**WHAT TO PRODUCE:** Please make an exact transcription of all the data that follows.

**DATA BLOCK:**
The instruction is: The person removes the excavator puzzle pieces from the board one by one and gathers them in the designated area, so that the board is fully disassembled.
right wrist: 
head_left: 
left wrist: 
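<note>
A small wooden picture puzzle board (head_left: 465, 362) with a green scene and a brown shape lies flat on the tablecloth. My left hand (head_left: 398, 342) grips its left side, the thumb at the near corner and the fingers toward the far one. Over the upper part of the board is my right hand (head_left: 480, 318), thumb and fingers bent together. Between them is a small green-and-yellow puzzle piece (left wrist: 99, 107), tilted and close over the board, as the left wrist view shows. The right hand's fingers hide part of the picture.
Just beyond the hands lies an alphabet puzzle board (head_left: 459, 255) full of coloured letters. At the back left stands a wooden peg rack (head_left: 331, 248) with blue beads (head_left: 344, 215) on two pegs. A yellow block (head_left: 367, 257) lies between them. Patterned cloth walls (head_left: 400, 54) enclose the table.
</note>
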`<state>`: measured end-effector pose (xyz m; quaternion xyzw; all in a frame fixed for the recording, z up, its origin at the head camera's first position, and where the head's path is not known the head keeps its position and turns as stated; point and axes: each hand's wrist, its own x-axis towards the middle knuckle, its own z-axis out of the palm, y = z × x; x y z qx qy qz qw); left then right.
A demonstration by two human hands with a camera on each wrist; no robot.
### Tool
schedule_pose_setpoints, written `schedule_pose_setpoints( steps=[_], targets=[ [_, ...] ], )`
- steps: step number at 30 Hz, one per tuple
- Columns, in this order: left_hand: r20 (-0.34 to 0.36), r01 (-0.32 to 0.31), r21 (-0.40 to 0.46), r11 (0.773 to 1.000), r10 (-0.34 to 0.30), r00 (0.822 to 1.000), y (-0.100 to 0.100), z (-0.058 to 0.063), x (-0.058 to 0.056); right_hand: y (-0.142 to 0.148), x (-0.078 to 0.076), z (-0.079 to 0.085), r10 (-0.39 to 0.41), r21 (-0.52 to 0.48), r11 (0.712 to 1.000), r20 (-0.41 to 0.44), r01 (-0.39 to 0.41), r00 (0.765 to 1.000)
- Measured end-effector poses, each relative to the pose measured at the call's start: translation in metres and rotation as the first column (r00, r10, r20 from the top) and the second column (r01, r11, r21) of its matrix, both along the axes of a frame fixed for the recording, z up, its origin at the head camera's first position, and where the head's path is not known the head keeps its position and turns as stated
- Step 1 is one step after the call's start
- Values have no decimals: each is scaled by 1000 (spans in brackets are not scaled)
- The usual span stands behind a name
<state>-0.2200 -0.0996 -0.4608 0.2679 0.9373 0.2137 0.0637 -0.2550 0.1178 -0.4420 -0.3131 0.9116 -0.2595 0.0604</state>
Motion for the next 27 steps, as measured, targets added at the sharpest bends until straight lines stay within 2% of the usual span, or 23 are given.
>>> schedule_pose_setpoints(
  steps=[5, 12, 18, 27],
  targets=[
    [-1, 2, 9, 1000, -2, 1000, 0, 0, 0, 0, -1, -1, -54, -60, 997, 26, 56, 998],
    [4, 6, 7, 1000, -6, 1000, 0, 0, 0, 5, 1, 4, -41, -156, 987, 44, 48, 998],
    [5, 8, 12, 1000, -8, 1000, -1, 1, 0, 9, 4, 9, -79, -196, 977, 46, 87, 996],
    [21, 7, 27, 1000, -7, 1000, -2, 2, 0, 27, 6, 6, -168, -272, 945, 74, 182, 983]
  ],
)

**ANSWER SPACE:**
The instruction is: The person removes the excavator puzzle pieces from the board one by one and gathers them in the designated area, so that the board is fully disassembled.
right wrist: 
head_left: 
left wrist: 
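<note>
A small wooden picture puzzle board (head_left: 465, 362) with a green scene and a brown shape lies flat on the tablecloth. My left hand (head_left: 398, 342) grips its left side, the thumb at the near corner and the fingers toward the far one. Over the upper part of the board is my right hand (head_left: 480, 318), thumb and fingers bent together. Between them is a small green-and-yellow puzzle piece (left wrist: 99, 107), tilted and close over the board, as the left wrist view shows. The right hand's fingers hide part of the picture.
Just beyond the hands lies an alphabet puzzle board (head_left: 459, 255) full of coloured letters. At the back left stands a wooden peg rack (head_left: 331, 248) with blue beads (head_left: 344, 215) on two pegs. A yellow block (head_left: 367, 257) lies between them. Patterned cloth walls (head_left: 400, 54) enclose the table.
</note>
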`<state>`: measured end-effector pose (xyz m; quaternion xyzw; all in a frame fixed for the recording, z up, its origin at the head camera's first position, and where the head's path is not known the head keeps its position and turns as stated; point and axes: each hand's wrist, its own x-axis towards the middle knuckle, its own z-axis out of the palm, y = z × x; x y z qx qy qz qw); left then right.
A demonstration by two human hands with a camera on each wrist; no robot.
### Tool
schedule_pose_setpoints, written `schedule_pose_setpoints( steps=[_], targets=[ [_, ...] ], )`
- steps: step number at 30 Hz, one per tuple
- Columns, in this order: left_hand: r20 (-0.34 to 0.36), r01 (-0.32 to 0.31), r21 (-0.40 to 0.46), r11 (0.773 to 1.000), r10 (-0.34 to 0.30), r00 (0.822 to 1.000), y (-0.100 to 0.100), z (-0.058 to 0.063), x (-0.058 to 0.056); right_hand: y (-0.142 to 0.148), x (-0.078 to 0.076), z (-0.079 to 0.085), r10 (-0.39 to 0.41), r21 (-0.52 to 0.48), r11 (0.712 to 1.000), r20 (-0.41 to 0.44), r01 (-0.39 to 0.41), r00 (0.765 to 1.000)
- Measured end-effector poses, each relative to the pose measured at the call's start: translation in metres and rotation as the first column (r00, r10, r20 from the top) and the second column (r01, r11, r21) of its matrix, both along the axes of a frame fixed for the recording, z up, its origin at the head camera's first position, and where the head's path is not known the head keeps its position and turns as stated
- Step 1 is one step after the call's start
- Values have no decimals: each is scaled by 1000 (spans in brackets are not scaled)
- The usual span stands behind a name
<state>-0.2200 -0.0996 -0.4608 0.2679 0.9373 0.2137 0.0637 -0.2550 0.1178 -0.4420 -0.3131 0.9116 -0.2595 0.0604</state>
Motion for the next 27 steps, as measured, targets added at the sharpest bends until straight lines stay within 2% of the usual span, or 23 are given.
>>> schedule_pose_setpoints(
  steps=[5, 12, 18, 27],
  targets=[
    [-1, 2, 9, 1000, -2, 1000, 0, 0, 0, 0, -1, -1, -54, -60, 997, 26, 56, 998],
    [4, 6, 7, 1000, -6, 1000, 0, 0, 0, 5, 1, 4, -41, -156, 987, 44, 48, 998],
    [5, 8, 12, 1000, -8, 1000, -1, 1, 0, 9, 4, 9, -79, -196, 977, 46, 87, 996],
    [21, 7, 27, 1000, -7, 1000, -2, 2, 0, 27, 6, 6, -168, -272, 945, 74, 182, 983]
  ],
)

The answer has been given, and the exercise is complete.